Como consecuencia de este acortamiento de la temporada, «se hará cada vez más difícil mantener las garantías de ocupación de los trabajadores fijos discontinuos de seis meses y la contratación eventual se limitará sólo al periodo comprendido entre el 15 de junio y el 15 de septiembre», recalca el presidente de los hoteleros, Juanjo Riera, quien califica de efecto de «bola de nieve» las repercusiones de la crisis turística. «Esta mayor temporalidad afectará negativamente no sólo a los trabajadores, sino a las empresas proveedoras, acreedores y a la Hacienda pública», remarcó. Los empresarios están convencidos de que «o se recupera la temporada turística de seis meses o la economía isleña se irá empobreciendo cada vez más».
Acuerdos con turoperadores
Entre las principales propuestas de los hoteleros figuran la consecución de acuerdos con los turoperadores y compañías aéreas para que trabajen seis meses con Ibiza; la prioridad a la asistencia a las ferias de mercados con conexiones aéreas con la isla y las acciones dirigidas al consumidor final.
«Hemos leído la noticia del cierre de hoteles con mucha preocupación y desespero. Está claro que los hoteleros no pueden mantener un establecimiento vacío y no habrán tenido más remedio que cerrar ante la falta de clientes», recalcó por su parte el presidente de la Pimeef, Mariano Riera. Para el máximo representante de la patronal, «las empresas relacionadas con el turismo, que son prácticamente todas, se verán muy afectadas, como alimentación y bebidas, comercio, restauración», subraya. Riera considera que las temporadas deberían volver a contar con seis meses de trabajo y rememoró cuando comenzaban en abril y acababan a mediados de noviembre.
"No hay clientes"
El economista y director de la CAEB, Enric Moreno, confirmó asimismo, que «no hay clientes» y añadió que un hotel vacío «es una gran ruina». Coincide también con los hoteleros y la Pimeef en que con el cierre adelantado «todas las empresas se verán afectadas negativamente y no sólo las directamente implicadas con el turismo».

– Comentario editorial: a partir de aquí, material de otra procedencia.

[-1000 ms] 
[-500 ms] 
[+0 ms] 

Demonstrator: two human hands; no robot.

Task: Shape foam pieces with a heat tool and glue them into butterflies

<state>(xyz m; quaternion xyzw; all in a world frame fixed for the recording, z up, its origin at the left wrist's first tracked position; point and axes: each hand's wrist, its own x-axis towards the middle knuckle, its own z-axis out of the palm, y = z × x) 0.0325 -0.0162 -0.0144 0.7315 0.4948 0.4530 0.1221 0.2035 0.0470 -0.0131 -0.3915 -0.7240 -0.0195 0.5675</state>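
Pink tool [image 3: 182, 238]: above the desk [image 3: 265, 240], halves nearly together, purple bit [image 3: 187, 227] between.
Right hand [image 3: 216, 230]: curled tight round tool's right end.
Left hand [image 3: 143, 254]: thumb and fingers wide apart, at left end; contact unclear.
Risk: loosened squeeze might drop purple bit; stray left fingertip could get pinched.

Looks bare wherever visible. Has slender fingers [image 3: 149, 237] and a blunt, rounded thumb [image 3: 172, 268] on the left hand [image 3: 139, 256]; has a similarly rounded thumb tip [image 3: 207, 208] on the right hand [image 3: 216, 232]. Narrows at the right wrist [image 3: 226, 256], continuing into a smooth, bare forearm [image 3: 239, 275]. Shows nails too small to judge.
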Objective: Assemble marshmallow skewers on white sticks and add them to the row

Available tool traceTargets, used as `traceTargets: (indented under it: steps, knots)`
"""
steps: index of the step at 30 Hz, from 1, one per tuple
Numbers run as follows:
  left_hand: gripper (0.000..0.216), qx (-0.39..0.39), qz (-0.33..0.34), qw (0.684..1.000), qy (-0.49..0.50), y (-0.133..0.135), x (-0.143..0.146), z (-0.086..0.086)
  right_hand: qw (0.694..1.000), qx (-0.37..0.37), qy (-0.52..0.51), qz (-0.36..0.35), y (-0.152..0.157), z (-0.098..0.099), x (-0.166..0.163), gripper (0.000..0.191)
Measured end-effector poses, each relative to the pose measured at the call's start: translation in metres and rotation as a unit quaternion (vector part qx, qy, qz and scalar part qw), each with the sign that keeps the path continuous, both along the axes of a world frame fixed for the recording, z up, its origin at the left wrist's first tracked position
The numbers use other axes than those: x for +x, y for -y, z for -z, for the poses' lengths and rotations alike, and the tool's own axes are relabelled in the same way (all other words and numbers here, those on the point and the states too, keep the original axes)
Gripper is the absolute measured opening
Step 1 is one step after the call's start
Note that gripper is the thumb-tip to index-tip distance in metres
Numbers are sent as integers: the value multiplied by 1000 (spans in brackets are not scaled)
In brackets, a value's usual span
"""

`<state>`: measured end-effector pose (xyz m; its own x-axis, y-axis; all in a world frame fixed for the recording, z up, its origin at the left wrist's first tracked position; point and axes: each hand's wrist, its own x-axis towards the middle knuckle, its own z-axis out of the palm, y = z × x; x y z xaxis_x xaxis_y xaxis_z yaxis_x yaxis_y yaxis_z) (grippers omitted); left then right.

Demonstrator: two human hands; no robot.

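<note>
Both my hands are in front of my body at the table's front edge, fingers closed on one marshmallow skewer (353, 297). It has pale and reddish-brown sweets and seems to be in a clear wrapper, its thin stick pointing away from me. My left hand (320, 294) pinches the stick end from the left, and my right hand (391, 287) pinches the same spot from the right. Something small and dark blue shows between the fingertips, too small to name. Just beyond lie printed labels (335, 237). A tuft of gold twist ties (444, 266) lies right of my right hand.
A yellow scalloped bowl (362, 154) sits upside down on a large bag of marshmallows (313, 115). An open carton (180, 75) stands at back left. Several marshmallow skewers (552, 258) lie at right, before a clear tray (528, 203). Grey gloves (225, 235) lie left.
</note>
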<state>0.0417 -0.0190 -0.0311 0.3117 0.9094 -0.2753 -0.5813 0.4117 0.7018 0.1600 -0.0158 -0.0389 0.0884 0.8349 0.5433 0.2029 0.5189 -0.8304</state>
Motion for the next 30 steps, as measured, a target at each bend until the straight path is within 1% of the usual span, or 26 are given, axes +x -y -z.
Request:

Moreno cree que Ibiza se encuentra en «un callejón sin salida». «Es un laberinto que siempre nos lleva al mismo punto, independientemente del color de nuestros gobernantes», afirma y añade que no se puede vivir siempre del éxito que logró Ibiza hace años, «porque las modas cambian y la isla puede perder el atractivo que aún mantiene». Moreno asegura que Ibiza «vive de la marca», y anima a los políticos a «ponerse las pilas» para salir de la crisis turística y alcanzar temporadas más largas. Teme, sin embargo, que para que «se tomen medidas efectivas» tendrá que llegar una crisis más grave y por ello reclama antes de que esto suceda un «gran pacto consensuado» entre partidos, sector empresarial y sindicatos.
Por su parte, el secretario general de UGT, Diego Ruiz, reclama un pacto consensuado entre las distintas partes. «Estamos dispuestos a sentarnos para discutir la situación y ver qué medidas podemos tomar para alargar la temporada y crear empleo sostenible», explica.